#### THE TASK
Each line of the records that includes "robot" should be found and copied.

#### SOURCE MATERIAL
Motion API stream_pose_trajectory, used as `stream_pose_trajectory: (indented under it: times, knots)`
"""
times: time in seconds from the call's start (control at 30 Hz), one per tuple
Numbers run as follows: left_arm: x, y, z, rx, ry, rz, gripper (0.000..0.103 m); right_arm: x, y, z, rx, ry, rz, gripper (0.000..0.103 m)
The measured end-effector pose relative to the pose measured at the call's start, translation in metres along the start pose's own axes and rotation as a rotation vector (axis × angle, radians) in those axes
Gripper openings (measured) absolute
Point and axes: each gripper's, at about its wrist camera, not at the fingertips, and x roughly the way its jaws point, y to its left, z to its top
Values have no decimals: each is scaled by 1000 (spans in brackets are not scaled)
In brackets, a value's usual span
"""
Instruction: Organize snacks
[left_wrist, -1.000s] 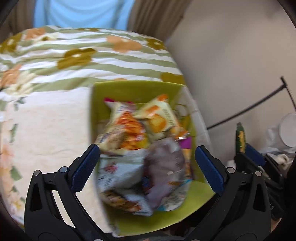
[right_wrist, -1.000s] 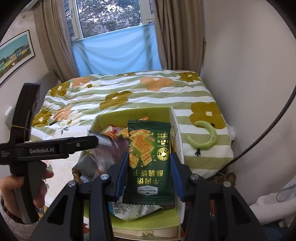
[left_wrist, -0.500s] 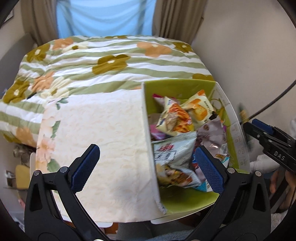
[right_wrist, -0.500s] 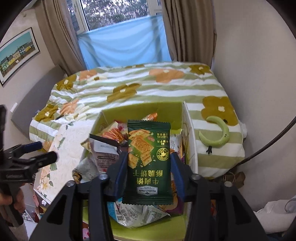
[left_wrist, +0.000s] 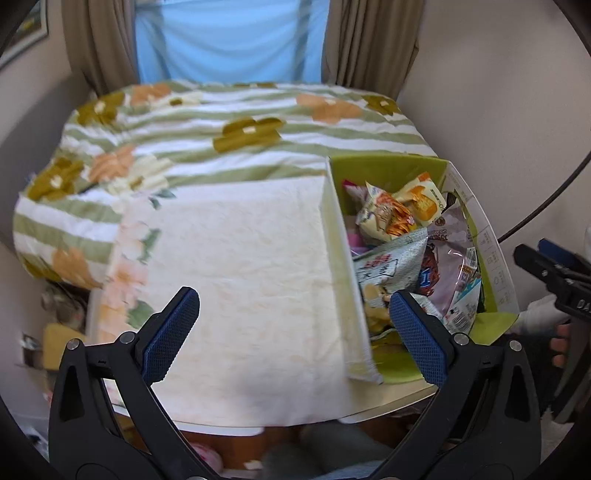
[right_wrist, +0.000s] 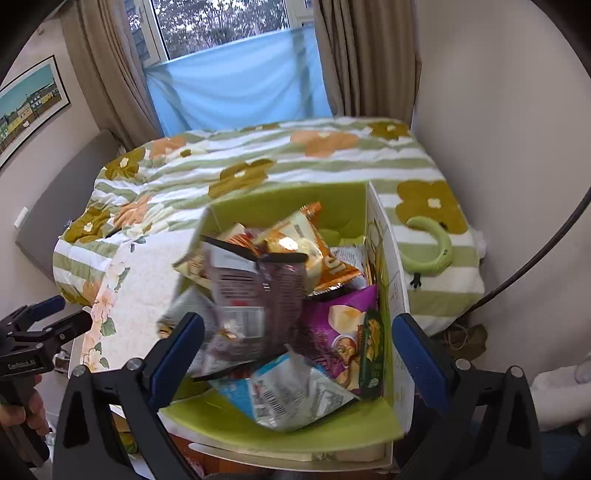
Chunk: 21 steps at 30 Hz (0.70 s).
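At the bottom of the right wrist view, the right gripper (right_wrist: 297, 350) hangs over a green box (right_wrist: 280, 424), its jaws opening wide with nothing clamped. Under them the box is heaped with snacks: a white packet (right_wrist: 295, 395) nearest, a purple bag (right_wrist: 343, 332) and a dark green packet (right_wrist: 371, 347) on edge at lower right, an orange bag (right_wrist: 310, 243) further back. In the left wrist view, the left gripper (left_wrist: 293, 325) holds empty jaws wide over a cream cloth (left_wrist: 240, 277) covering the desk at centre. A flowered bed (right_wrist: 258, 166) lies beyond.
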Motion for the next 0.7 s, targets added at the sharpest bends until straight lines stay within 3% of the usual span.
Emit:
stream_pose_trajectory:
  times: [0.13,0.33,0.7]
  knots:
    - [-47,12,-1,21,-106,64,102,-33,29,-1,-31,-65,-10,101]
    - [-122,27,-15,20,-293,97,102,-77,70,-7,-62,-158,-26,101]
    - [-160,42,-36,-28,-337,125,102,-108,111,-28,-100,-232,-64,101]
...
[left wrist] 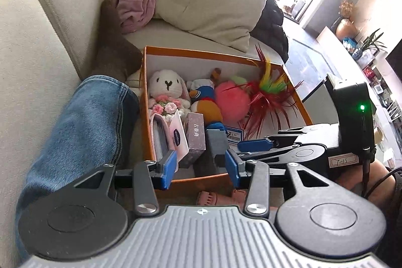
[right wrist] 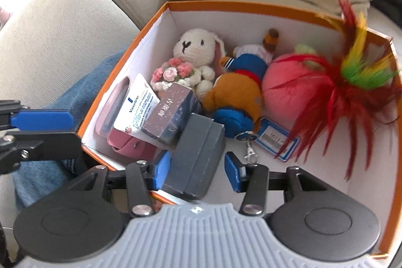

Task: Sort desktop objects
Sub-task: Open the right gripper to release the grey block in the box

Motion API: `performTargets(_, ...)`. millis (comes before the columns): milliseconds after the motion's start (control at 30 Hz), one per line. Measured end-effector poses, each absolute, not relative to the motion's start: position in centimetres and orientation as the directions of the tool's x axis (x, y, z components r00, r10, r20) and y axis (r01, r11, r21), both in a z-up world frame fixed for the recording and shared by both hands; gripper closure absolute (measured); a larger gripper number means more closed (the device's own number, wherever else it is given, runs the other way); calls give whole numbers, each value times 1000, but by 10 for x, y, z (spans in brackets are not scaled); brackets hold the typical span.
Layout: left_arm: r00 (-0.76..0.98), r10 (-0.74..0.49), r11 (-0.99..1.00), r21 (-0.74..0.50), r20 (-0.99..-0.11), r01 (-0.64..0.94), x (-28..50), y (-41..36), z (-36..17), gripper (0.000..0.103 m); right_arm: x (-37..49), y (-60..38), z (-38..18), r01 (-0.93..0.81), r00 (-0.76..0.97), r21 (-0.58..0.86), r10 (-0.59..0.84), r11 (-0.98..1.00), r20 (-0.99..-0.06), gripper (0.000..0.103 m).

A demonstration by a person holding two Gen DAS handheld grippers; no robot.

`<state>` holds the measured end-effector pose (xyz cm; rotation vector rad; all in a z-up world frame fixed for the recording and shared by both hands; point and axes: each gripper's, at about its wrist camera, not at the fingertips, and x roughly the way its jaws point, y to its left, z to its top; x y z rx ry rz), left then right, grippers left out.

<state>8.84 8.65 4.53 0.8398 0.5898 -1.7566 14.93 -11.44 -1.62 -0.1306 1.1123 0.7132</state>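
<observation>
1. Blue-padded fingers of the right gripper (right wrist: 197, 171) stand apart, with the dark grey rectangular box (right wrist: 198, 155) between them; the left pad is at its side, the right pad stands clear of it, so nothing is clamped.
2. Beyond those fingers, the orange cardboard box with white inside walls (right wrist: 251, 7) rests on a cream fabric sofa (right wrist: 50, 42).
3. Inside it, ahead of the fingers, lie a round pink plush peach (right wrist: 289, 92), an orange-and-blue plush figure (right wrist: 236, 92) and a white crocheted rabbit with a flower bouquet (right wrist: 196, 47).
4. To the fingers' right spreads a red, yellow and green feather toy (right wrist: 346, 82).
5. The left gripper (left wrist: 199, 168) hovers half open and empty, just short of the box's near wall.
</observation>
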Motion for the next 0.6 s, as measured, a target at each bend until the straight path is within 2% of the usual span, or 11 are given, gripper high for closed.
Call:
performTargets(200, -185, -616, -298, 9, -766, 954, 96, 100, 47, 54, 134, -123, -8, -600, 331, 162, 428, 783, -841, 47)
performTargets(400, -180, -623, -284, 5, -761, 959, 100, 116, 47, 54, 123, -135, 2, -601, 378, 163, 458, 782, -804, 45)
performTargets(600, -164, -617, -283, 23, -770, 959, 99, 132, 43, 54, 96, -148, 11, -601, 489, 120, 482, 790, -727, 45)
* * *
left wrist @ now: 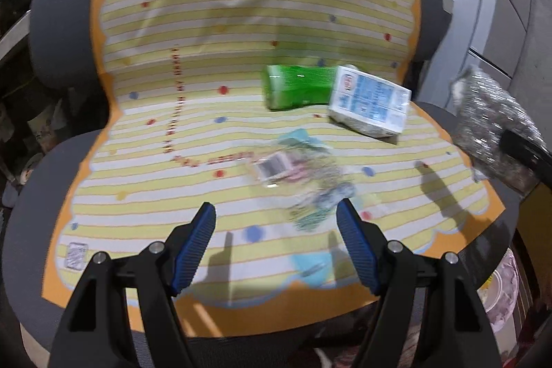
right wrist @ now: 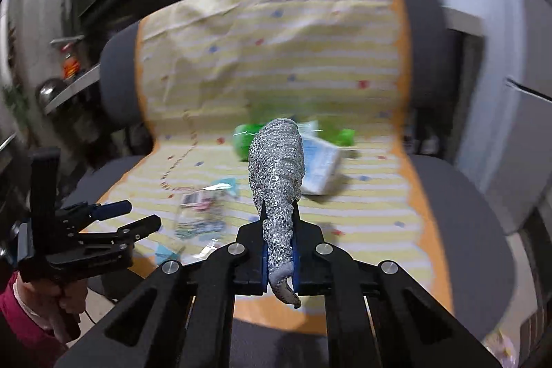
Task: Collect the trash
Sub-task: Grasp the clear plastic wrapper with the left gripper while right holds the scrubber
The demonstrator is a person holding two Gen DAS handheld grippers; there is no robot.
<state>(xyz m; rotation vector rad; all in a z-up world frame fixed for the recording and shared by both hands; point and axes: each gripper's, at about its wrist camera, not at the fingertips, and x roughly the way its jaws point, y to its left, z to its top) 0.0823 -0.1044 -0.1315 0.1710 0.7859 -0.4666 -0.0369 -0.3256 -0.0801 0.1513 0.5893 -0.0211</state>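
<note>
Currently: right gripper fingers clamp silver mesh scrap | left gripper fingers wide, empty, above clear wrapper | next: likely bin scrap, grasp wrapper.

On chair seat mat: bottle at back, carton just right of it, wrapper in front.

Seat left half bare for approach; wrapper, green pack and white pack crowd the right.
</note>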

#### WRITTEN RESPONSE
A demonstration by a person holding two Gen DAS handheld grippers; no robot.
The demonstrator is a person holding two Gen DAS handheld grippers; there is no robot.

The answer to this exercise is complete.